There is little question that plaintiffs conduct is sanctionable both under Rules 37(b)(1) and 41(b), since he refused to comply with Magistrate Judge Dixon’s order. The court should consider four factors in ascertaining whether the severe sanction of dismissal is appropriate for a party’s discovery violation, viz. 1) whether the non-complying party acted in bad faith; 2) the amount of prejudice caused by his non-compliance; 3) the need for deterrence of the particular sort of non-compliance; and 4) the effectiveness of less drastic sanctions. Mutual Federal Savings & Loan v. Richards & Associates, Inc., 872 F.2d 88, 92 (4th Cir.1989), citing Wilson Volkswagen of America, Inc., 561 F.2d 494, 503-04 (4th Cir.1977), cert. denied, 434 U.S. 1020, 98 S.Ct. 744, 54 L.Ed.2d 768 (1978).

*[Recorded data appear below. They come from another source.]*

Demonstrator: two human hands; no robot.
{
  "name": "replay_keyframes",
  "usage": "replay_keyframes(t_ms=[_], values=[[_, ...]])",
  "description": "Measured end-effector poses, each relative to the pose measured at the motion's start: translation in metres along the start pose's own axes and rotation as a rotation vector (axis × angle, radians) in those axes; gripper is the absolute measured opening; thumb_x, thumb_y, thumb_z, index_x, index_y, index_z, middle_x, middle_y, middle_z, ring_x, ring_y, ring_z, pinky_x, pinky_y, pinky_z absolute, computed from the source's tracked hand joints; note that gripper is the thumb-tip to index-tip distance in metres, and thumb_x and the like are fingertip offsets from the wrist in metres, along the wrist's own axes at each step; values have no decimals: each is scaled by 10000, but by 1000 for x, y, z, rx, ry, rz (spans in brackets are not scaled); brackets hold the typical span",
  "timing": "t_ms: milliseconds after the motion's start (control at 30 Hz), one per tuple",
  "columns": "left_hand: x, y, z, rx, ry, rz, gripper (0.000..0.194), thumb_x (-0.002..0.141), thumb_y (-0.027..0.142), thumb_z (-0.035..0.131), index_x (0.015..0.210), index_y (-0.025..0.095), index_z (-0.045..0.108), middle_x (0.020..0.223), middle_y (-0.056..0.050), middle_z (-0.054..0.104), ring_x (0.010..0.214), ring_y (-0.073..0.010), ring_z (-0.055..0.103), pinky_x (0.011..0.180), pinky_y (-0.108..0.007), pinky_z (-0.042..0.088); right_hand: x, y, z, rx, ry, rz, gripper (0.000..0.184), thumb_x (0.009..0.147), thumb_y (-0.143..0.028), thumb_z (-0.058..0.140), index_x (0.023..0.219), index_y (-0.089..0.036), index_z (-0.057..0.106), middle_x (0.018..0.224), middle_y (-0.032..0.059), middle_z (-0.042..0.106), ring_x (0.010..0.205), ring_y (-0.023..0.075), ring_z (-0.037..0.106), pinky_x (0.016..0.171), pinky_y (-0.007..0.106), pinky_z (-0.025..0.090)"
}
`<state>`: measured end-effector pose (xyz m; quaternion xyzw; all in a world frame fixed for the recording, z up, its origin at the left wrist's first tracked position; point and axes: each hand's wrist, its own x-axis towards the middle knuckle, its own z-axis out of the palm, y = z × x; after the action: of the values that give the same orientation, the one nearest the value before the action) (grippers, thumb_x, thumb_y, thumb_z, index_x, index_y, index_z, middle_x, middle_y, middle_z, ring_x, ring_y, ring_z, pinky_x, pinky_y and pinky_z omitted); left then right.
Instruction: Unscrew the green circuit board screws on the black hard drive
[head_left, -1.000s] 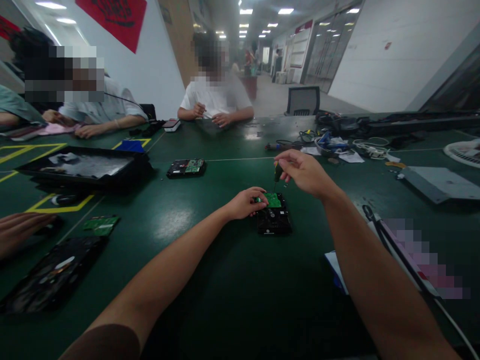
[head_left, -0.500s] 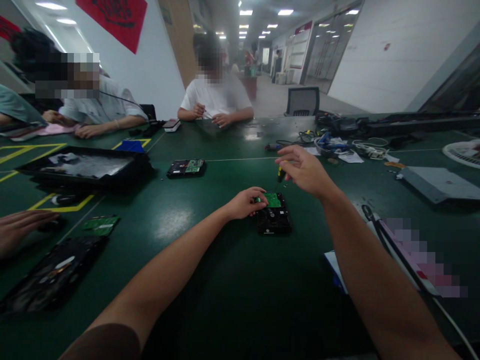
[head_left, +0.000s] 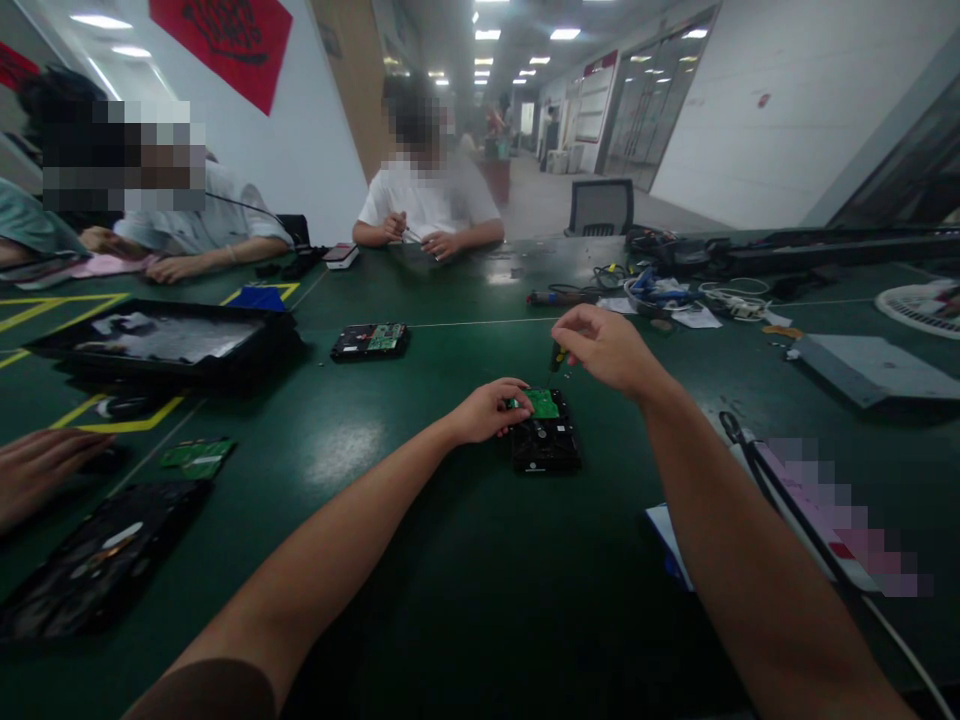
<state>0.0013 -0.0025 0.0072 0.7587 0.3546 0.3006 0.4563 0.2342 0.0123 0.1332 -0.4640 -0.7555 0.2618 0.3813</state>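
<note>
Progress: flat green circuit board (head_left: 545, 403) still on black rectangular hard drive (head_left: 546, 450), so partway at most; screws left, can't tell. Drive flat on dark-green surface (head_left: 420, 560), below R hand (head_left: 600, 345), whose grip is closed round slim screwdriver w/ dark-yellow handle (head_left: 556, 358), tip down nr board's far edge, contact unclear. L hand (head_left: 495, 411) at drive's L side, 1+ fingertips on board; pinch or press, can't tell.

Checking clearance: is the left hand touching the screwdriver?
Apart: the head view shows a gap between the left hand and the screwdriver, held in the right hand.

smooth tabletop (head_left: 450, 530), softly glossy
</note>
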Motion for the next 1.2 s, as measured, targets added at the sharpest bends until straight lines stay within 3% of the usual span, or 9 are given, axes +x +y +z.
replay_keyframes(t_ms=[133,333,500,633,900,1100,1200], values=[[0,-1,0,-6,2,-9,207,958,331,700,1049,146,718,1544,-150,470,608,-9,593,526,-201,551,0,-3,2,65,-24,27,196,956,-399,659,975,-206,683,933,69,754,594,141,645,542,299,491],[1,-1,0,6,4,-9,202,964,323,694,1057,145,718,1549,-149,466,589,1,585,519,-201,543,-1,-7,3,159,-91,26,208,997,-320,565,1096,-203,705,819,50,729,623,156,663,587,305,533],[1,-2,0,0,-1,-3,182,962,305,693,1048,146,720,1554,-147,461,599,-6,598,527,-211,553,-1,-7,1,44,-20,-2,140,952,-332,654,953,-208,719,877,53,745,649,151,633,612,312,509],[1,-2,-1,0,1,-4,183,959,301,699,1054,148,725,1554,-151,461,605,-8,600,526,-209,552,-1,-5,2,78,-17,20,130,945,-331,674,921,-204,691,917,60,755,583,129,613,577,310,495],[0,0,0,3,5,3,191,961,306,701,1055,142,725,1548,-154,469,592,-6,597,524,-207,550,0,-6,5,196,-95,15,217,990,-356,606,1105,-206,712,791,36,713,631,151,640,585,294,514],[1,0,0,-3,1,5,186,960,305,701,1046,140,720,1541,-155,470,594,-7,594,520,-209,547,-1,-5,3,73,10,24,148,921,-341,682,942,-196,701,891,62,746,639,147,620,584,302,489],[1,-1,0,-8,1,-2,198,963,321,701,1044,141,721,1546,-156,465,594,-3,586,518,-203,541,-1,-5,4,115,-17,44,161,931,-358,672,967,-202,687,959,68,757,581,122,604,547,297,479]])
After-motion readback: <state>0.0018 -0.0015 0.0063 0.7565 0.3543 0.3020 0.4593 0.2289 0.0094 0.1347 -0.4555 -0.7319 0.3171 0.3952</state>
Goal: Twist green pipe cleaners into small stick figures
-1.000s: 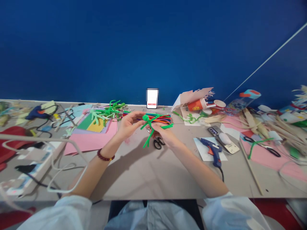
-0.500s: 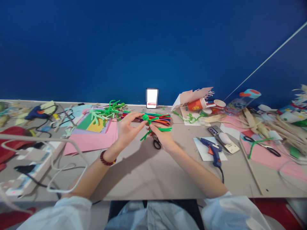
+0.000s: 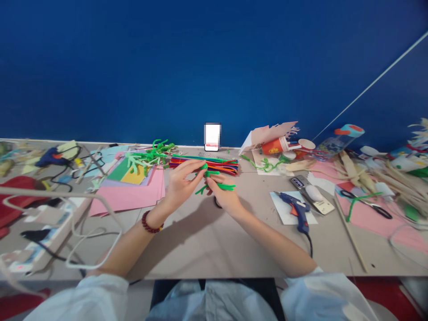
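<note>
Over the middle of the table, my left hand (image 3: pixel 180 182) and my right hand (image 3: pixel 223 194) meet around a bent green pipe cleaner (image 3: pixel 228 187) with several short branches. The left fingertips pinch its upper end. Lower down, the right thumb and fingers grip the branches, which stick out to both sides. Behind my hands lies a bundle of coloured pipe cleaners (image 3: pixel 230 167). A black scissor handle (image 3: pixel 216 203) peeks out beneath my right hand, which hides the rest.
Green pipe-cleaner shapes (image 3: pixel 160 149) lie left of the bundle, beside pink paper (image 3: pixel 127 199). A phone (image 3: pixel 211 137) stands against the blue wall. Right are a glue gun (image 3: pixel 297 209), a dowel (image 3: pixel 351 236) and scissors (image 3: pixel 381 210). A power strip (image 3: pixel 50 243) sits at left.
The green pipe cleaner has turned between my fingers, and my left fingertips now cover more of its upper end. My right hand has shifted slightly left, hiding more of the scissors.
</note>
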The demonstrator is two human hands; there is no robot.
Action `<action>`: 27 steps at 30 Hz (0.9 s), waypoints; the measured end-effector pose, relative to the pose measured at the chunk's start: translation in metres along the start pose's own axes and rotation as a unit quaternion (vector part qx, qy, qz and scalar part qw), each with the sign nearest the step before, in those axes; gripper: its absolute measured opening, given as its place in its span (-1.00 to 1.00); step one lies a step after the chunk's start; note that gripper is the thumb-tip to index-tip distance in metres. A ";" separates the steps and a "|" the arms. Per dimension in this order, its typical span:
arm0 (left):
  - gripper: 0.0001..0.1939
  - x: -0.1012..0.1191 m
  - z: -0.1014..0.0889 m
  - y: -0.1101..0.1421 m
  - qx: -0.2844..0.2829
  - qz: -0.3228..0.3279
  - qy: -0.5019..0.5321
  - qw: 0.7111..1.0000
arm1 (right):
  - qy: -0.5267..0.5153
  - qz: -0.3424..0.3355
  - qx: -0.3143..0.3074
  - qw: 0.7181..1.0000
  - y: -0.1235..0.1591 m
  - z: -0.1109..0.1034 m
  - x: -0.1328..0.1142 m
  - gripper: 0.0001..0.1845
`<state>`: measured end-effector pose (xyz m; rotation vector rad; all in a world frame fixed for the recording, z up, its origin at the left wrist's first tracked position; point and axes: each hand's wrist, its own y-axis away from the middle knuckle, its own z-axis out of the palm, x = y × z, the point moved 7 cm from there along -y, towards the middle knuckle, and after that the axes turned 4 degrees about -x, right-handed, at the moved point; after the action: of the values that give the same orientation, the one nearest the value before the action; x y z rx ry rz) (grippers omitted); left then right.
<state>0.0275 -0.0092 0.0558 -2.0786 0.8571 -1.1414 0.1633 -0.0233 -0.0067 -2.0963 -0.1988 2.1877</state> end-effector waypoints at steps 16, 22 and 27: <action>-0.66 -0.025 0.009 -0.009 -0.119 -0.194 0.332 0.915 | -0.214 0.097 -0.076 0.969 -0.003 0.009 0.003 -0.64; -0.72 -0.037 0.012 -0.005 -0.166 -0.251 0.410 0.861 | -0.253 0.146 -0.118 0.949 0.000 0.017 0.005 -0.61; -0.74 -0.042 0.012 -0.004 -0.170 -0.263 0.387 0.867 | -0.232 0.128 -0.133 0.955 0.002 0.018 0.006 -0.65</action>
<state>0.0214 0.0277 0.0334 -2.1982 0.8989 -2.3737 0.1451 -0.0246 -0.0124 -1.7639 -0.2849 2.9390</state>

On these facts, dismissal is an appropriate sanction. The evidence amply supports a finding that plaintiff has acted in bad faith. Despite being afforded competent counsel, he has engaged in a pattern of delay and obstruction. Furthermore, his refusal to release Mr. Griffin from representation, while working through other attorneys, has contributed to the delay and confusion that surrounds this case. His refusal to answer questions also comes after being repeatedly advised as to the potential consequences.

Defendant has suffered some degree of prejudice by being prevented from obtaining discovery to which he is clearly entitled. Given plaintiffs refusal to cooperate, even in the face of a court order, it is difficult to see that any lesser sanction will serve the intended purpose. Furthermore, plaintiff is an inmate proceeding in forma pauperis, making the possibility or effect of monetary sanctions unlikely.

Most important, however, is the need to deter the kind of willful conduct evidenced here. Plaintiff has been afforded representation by NCPLS. It is well recognized that NCPLS cannot take virtually every prisoner case that surfaces in North Carolina. In providing access to the federal courts for state prisoners, staff attorneys must use their professional discretion to determine which cases to take. Where an inmate who obtains the services of NCPLS engages in the type of conduct shown here, there results a waste of attorney time and effort. That time and effort are valuable resources which could have been spent in other ways, perhaps providing another inmate with his day in court.

In addition, the Assistant Attorney General representing the state defendant has been considerably prejudiced in her professional duties. The state’s resources are not infinite and the time of its attorney should also not be treated so cavalierly. Nor can the court countenance an inmate’s apparent decision to have the course of litigation conducted according to his personal whims, in blatant defiance of court orders to the contrary.

Therefore, it is ORDERED that the complaint be dismissed with prejudice as a sanction for refusal to comply with the order to compel deposition testimony. The court finds that plaintiffs informa pauperis status makes monetary sanctions, including the payment of expenses or attorney fees, inappropriate. Fed.R.Civ.P. 37(b)(2).